7. The title of the book comes from a letter written in 1860 by Dennis Hart Mahan, in reference to the long reign of the planter class: “But when commerce, manufacturers, the mechanic arts disturbed this condition of things, and amassed wealth that could pretend to more lavish luxury than planting, then came in, I fear, this demon of unrest which has been the utmost sole disturber of the land for years past.” What does “this demon of unrest” describe?

8. What light does the book shed on Abraham Lincoln? Does it reinforce or change your view of him?

9. Mary Chesnut’s diary gives a woman’s perspective on the unfolding events. What did you learn and find most interesting about her character?

10. Why were Southern planters affronted by the abolitionist reports of—and novels like Harriet Beecher Stowe’s Uncle Tom’s Cabin about—plantation life? Why were they convinced that, in slavery, they had created an ideal society?

11. Examples throughout the book suggest that Northerners, including the likes of Abraham Lincoln, did not understand Southern society. What did they fail to consider in the lead-up to the start of the Civil War?

12. “Cotton is king” was a widely repeated phrase at the time. Why was the South so certain that the North would back down from ending slavery? What made them think the world would follow suit?

13. Discuss Major Robert Anderson. How do his actions resonate with his soldiers, his superiors, and the rest of the country? What do you, as a reader, think of them?

14. While Lincoln tried to reassure Southerners that he wouldn’t change the current slave-labor system, Senator William Seward stated unequivocally that a slave system and a free-labor system could not co-exist: “It means that the United States must and will, sooner or later, become either entirely a slaveholding nation, or entirely a free-labor nation.” Why was this such a dangerous/brave/shocking thing to say? What does it reveal about the status quo of the day?

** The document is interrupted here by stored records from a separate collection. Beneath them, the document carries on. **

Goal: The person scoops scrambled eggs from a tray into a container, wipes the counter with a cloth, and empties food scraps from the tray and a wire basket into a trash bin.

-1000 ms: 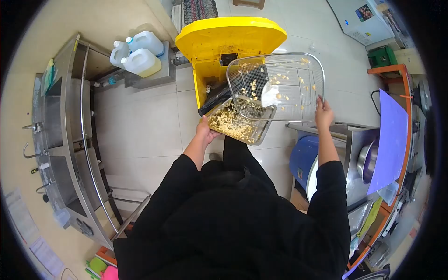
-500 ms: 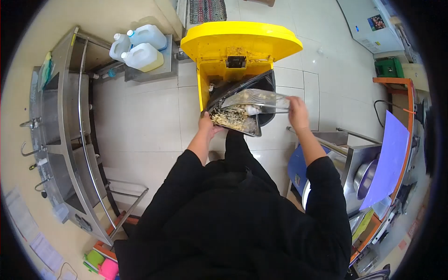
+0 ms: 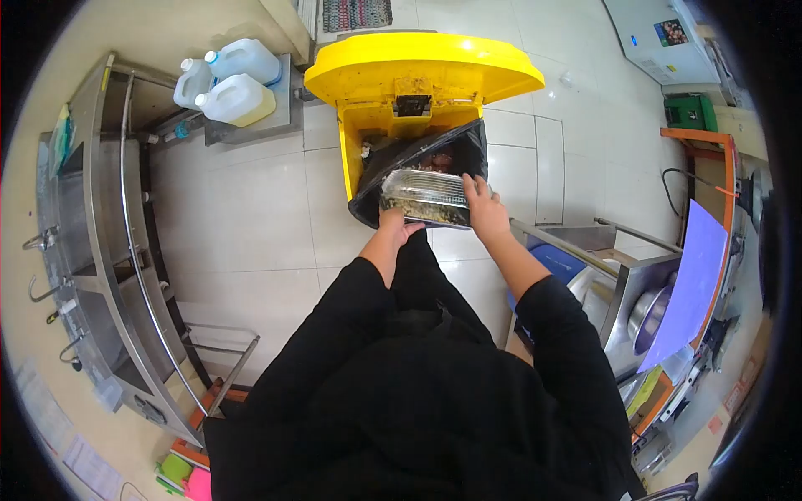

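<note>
My left hand (image 3: 394, 228) grips the near left end of a shallow tray (image 3: 422, 212) with pale and dark food scraps in it. Over the tray lies a clear ribbed plastic container (image 3: 426, 188), its right end held in my right hand (image 3: 488, 205). Both pieces are above the mouth of a yellow bin (image 3: 354, 159), whose lid (image 3: 418, 65) stands raised. A black bag (image 3: 469, 142) lines the bin, and reddish-brown waste (image 3: 436, 160) shows inside. The tray's far side is hidden under the clear container.
Several plastic jugs (image 3: 238, 98) stand on a metal stand at the upper left. A steel sink unit (image 3: 121, 250) runs along the left. To the right are a metal rack (image 3: 606, 242), a steel bowl (image 3: 650, 321) and a purple sheet (image 3: 692, 284). A woven mat (image 3: 357, 13) lies beyond the bin.
My right hand has moved left and down, bringing the clear container from a raised, tilted position to lie over the tray. Fewer of the tray's scraps are visible. The view has shifted slightly.
</note>
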A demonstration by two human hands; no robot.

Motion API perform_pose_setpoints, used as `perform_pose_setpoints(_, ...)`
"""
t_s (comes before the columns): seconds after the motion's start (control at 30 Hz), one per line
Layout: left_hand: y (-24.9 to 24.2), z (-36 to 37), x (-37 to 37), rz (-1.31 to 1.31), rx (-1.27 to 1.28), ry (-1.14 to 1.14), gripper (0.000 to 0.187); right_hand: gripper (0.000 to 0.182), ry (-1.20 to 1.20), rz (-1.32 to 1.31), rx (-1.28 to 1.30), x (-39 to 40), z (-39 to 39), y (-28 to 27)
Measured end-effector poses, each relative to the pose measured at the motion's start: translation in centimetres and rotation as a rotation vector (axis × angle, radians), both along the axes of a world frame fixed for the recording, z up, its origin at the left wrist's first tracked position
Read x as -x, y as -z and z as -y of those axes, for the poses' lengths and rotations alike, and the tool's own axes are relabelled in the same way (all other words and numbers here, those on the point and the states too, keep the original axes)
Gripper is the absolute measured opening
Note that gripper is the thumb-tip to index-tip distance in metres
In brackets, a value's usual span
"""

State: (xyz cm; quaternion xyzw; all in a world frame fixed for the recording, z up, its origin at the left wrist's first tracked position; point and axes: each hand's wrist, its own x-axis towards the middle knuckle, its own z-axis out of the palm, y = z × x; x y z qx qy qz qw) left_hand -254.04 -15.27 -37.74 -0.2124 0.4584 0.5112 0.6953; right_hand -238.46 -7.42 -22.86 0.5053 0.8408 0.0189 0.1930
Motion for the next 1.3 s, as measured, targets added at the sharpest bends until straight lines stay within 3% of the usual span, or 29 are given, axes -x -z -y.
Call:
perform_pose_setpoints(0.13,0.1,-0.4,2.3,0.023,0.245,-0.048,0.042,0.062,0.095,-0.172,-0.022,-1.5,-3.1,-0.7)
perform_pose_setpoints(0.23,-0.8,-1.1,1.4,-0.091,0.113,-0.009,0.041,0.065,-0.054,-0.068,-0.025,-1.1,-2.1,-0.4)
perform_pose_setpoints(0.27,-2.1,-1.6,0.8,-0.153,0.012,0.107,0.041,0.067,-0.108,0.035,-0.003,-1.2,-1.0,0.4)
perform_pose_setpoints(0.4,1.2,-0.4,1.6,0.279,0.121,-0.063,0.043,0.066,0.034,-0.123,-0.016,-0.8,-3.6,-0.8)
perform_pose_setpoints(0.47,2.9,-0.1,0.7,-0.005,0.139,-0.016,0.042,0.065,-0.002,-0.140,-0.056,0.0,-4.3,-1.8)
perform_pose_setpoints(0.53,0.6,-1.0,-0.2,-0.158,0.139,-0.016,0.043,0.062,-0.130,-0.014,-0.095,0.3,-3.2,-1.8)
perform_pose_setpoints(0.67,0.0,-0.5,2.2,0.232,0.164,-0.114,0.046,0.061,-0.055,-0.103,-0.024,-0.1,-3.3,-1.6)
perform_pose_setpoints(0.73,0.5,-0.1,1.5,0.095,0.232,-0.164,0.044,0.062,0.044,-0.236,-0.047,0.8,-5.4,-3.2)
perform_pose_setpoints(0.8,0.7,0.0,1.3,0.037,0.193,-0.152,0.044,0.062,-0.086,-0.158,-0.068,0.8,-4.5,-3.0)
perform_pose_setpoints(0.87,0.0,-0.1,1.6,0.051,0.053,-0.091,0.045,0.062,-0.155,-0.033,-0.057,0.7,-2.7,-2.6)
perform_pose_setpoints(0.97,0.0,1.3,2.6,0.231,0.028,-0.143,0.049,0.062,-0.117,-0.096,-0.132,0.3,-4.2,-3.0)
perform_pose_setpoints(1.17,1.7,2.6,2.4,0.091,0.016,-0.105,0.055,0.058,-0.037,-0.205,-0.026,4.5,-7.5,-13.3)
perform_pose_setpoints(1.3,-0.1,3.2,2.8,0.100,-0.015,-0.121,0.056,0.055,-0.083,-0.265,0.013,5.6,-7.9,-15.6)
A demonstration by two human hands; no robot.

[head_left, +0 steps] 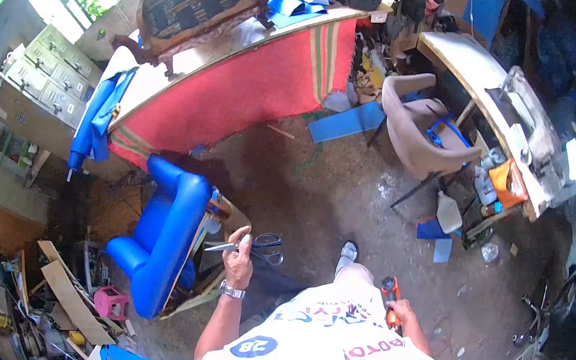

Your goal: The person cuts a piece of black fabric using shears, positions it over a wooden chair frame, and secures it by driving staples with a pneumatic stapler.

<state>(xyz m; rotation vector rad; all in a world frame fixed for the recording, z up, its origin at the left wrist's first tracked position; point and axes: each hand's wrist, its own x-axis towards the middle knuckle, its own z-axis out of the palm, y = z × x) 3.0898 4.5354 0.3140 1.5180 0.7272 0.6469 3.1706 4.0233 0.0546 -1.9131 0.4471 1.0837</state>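
Observation:
My left hand (239,266), with a watch at its wrist, is closed around a pair of scissors (266,255). The handle loops stick out to the right of the fist and the blades point left. Just left of that hand lies a blue upholstered chair (170,234) on its side, its wooden underside facing me. At my right side, my right hand (402,313) grips an orange-and-black hand tool (390,289); its exact kind is hard to make out.
A long table (189,60) draped with red cloth (241,91) carries a carved wooden seat frame (198,3). To the right stand a beige chair (416,134) and a cluttered workbench (461,57). Scrap wood (75,301) and a pink stool (112,302) lie at lower left.

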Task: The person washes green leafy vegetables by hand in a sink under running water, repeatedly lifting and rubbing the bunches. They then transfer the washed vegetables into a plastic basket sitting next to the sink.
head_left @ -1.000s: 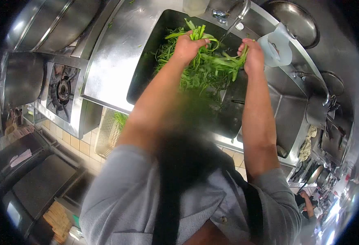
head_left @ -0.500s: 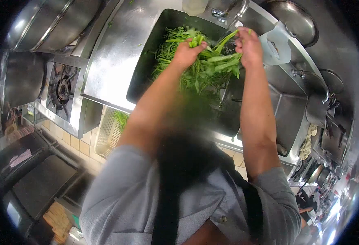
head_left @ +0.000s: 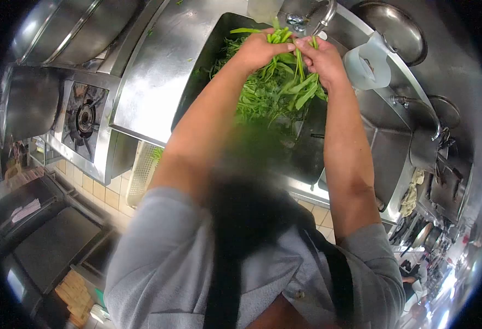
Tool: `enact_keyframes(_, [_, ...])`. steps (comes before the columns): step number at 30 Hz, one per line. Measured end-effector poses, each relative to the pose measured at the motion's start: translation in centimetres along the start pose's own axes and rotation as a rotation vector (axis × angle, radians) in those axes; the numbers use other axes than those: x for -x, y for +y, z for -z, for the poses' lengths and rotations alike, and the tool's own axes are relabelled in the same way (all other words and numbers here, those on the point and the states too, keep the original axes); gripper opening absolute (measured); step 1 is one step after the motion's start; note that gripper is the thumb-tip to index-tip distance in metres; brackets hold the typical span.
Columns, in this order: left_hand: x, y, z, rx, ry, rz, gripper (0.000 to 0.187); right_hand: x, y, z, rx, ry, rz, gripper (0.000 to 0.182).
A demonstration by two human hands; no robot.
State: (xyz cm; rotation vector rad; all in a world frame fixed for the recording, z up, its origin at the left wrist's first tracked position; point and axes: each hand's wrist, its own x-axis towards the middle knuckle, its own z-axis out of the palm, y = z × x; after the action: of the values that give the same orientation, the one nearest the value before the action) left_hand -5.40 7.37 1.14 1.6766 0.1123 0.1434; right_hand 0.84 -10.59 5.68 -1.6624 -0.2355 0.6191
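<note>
My left hand [head_left: 258, 51] is closed around a bunch of long-stemmed leafy greens [head_left: 278, 38], the stems poking up past the thumb. Close beside it, my right hand [head_left: 325, 61] pinches several more green stems [head_left: 300, 57], their leaves hanging below the fingers. The two hands nearly touch at the thumbs. Under them a heap of the same greens [head_left: 263, 101] fills much of the dark sink basin [head_left: 197, 88]. Blur at the bottom of the view hides the near side of the heap.
A faucet [head_left: 324, 22] rises behind my hands. A translucent plastic pitcher [head_left: 368, 66] stands to the right, near a second basin [head_left: 389, 148]. Left are a steel counter [head_left: 153, 77] and a gas burner [head_left: 85, 115]. A cream basket [head_left: 140, 172] with greens sits below the counter.
My right hand has moved left, bringing its stems up against the left hand's bunch. The left hand has shifted slightly up and right, and both hands are now close together.
</note>
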Motion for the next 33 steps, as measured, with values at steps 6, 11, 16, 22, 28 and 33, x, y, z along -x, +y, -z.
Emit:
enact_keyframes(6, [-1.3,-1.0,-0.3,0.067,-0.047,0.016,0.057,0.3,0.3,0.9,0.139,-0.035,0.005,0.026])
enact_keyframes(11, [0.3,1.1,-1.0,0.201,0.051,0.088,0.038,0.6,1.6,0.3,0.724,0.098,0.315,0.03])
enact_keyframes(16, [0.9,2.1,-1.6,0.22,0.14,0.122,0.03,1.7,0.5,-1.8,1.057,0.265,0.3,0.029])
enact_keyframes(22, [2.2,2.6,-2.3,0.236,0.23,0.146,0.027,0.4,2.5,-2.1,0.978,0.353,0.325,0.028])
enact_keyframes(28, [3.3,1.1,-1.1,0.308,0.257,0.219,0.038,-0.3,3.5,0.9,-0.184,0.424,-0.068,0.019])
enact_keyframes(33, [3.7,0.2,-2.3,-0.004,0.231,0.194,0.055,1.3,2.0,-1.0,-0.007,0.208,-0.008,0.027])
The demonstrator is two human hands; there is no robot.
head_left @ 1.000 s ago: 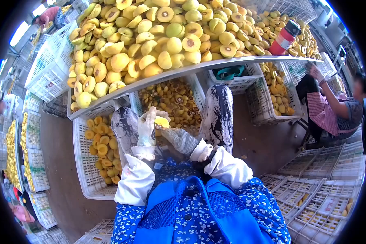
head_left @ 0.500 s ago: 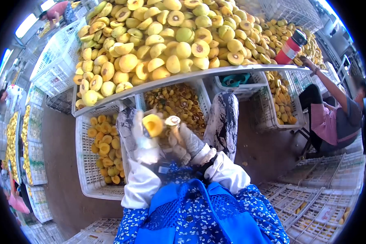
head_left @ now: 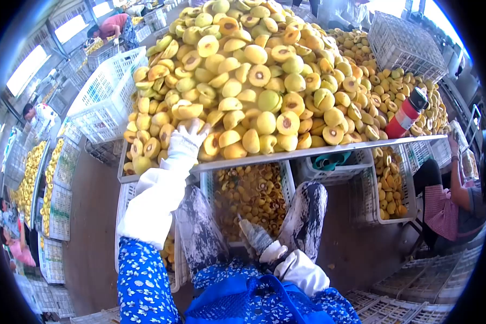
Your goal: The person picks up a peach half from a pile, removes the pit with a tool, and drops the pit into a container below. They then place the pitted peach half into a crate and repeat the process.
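Observation:
My left hand [head_left: 188, 141], in a white glove, reaches onto the heap of halved yellow peaches [head_left: 243, 89]. Its fingers are spread over the fruit at the near left part of the heap, touching a peach half [head_left: 211, 143]. My right hand [head_left: 255, 236], in a greyish glove, is closed low between my knees. A slim hand tool [head_left: 239, 217] pokes out of it by its short tip; the rest is hidden in the fist. Below that hand stands a crate [head_left: 287, 181] filled with peach pieces and scraps.
A metal table edge [head_left: 308, 150] runs in front of my knees. On the heap's right lies a red bottle [head_left: 402, 120], near an upturned white crate [head_left: 407, 46]. Another crate [head_left: 105, 100] stands at the left. A co-worker [head_left: 453, 200] sits at the right, beside a crate of peaches [head_left: 389, 186].
My left hand held a peach half near my right hand; it has moved up and forward to the heap without it. My right hand has stayed low. The view has tilted up.

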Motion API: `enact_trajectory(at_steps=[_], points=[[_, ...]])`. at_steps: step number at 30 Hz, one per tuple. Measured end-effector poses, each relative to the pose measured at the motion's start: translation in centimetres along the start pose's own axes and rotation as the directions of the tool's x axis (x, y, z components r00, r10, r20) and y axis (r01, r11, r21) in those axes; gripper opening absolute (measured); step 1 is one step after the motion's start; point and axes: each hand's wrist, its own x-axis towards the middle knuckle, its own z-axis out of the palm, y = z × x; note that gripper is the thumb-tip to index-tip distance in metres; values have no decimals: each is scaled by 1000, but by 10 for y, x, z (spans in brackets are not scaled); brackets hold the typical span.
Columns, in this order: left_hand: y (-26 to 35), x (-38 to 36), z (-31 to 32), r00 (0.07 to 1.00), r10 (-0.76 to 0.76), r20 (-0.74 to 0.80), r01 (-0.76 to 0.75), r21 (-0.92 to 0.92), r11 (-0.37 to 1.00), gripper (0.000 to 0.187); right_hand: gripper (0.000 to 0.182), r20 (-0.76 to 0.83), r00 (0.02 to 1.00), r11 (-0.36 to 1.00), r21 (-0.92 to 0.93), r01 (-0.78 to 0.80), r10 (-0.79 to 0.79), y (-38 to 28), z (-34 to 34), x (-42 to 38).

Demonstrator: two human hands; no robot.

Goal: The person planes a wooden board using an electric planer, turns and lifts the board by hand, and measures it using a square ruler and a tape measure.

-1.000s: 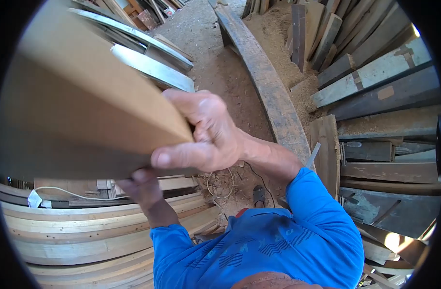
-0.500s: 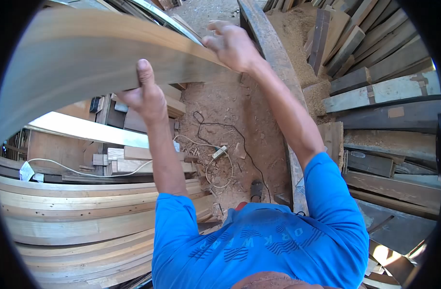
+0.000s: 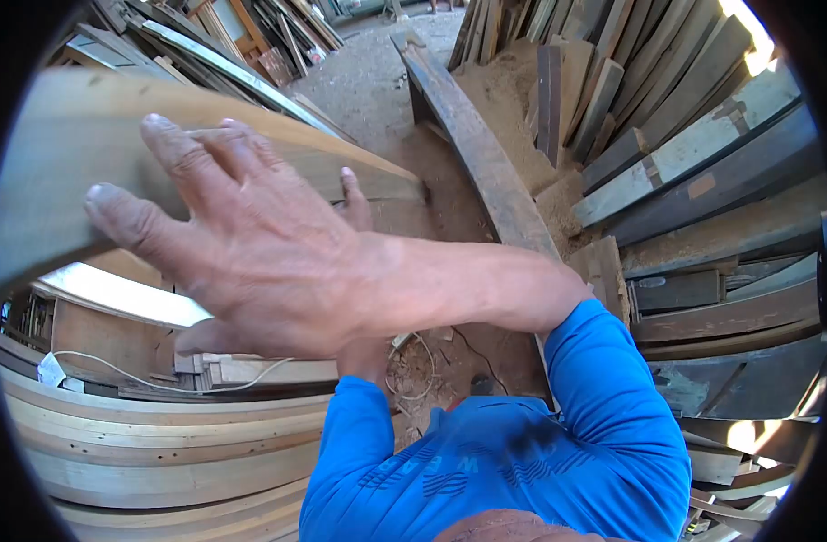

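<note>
A long wooden plank [image 3: 97,135] stretches from the left edge toward the middle of the view, its broad face turned to me. My right hand [image 3: 260,235] reaches across my body in front of it, fingers spread and holding nothing, overlapping the face in this view. Beyond my right wrist, the thumb of my left hand [image 3: 355,204] shows against the plank's face. That hand grips the board near its far end; its other fingers and most of my left forearm are hidden behind my right arm.
Stacked boards [image 3: 160,429] fill the lower left. A narrow workbench [image 3: 499,172] runs along my right, with sawdust [image 3: 496,99] and leaning timber [image 3: 666,108] beyond. Cords [image 3: 424,388] lie on the floor near my feet.
My right hand has left the plank's far end and swung left across my body, fingers now spread. The plank's far end sits lower in view; my left hand has shifted right with it.
</note>
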Motion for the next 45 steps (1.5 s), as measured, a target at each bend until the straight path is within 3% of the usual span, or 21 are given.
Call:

15. What was the public sentiment around Lincoln? What did his peers think about his political acumen? Why do you think Lincoln had his own doubts of his capacity to be president?

16. How much have the Democrat and Republican parties changed? What do the parties of 1860 look like when compared with those of today?

17. Discuss the concept of honor as it pertains to the players on each side. How does it inform their character? How does the South reconcile their concept of honor with the horrors of slavery?

18. To today’s reader, the Civil War seemed inevitable. Yet, at the time, people seemed to have little inkling of what was to come. Why did they think conflict would be brief, or unlikely to occur at all?

19. Talk about the campaign of disinformation that permeated 1860. What falsehoods endured? Is that similar to today?